THE PROBLEM:
For this exercise, please reproduce the records below word for word, from the first line through the line with "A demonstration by".

ENTRIES PROVIDED:
== Segment start ==

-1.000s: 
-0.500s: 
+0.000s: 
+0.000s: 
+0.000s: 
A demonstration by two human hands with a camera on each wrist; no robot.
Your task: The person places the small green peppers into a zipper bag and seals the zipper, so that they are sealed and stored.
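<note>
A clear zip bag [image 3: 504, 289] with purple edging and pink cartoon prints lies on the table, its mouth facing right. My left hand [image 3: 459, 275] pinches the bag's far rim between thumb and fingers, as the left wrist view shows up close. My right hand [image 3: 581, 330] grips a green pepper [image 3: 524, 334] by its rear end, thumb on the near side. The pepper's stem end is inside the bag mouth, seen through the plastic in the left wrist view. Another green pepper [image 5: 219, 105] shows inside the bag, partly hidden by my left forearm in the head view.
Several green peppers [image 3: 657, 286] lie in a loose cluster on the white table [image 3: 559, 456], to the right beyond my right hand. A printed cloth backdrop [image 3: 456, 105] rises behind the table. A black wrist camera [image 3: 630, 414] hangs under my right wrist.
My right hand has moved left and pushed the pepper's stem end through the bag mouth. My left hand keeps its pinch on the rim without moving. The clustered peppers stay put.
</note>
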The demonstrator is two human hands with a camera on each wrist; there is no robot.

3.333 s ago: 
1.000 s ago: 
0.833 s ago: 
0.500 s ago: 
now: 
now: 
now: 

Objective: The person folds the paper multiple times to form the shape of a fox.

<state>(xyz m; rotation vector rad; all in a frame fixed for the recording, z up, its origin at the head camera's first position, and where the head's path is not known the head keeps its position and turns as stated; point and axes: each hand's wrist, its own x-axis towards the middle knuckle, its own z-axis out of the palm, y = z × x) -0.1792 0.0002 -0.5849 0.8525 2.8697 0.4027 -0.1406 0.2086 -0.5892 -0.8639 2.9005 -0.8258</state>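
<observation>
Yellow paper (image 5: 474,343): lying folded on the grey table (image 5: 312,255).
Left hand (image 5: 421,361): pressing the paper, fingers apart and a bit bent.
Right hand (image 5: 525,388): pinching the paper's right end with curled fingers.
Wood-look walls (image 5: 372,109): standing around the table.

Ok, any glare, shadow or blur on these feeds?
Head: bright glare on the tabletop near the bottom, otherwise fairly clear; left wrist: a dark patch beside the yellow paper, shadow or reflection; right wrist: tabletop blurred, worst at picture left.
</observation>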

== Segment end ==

EXERCISE SOLUTION:
-1.000s: 
-0.500s: 
+0.000s: 
+0.000s: 
+0.000s: 
A demonstration by two human hands with a camera on each wrist; no robot.

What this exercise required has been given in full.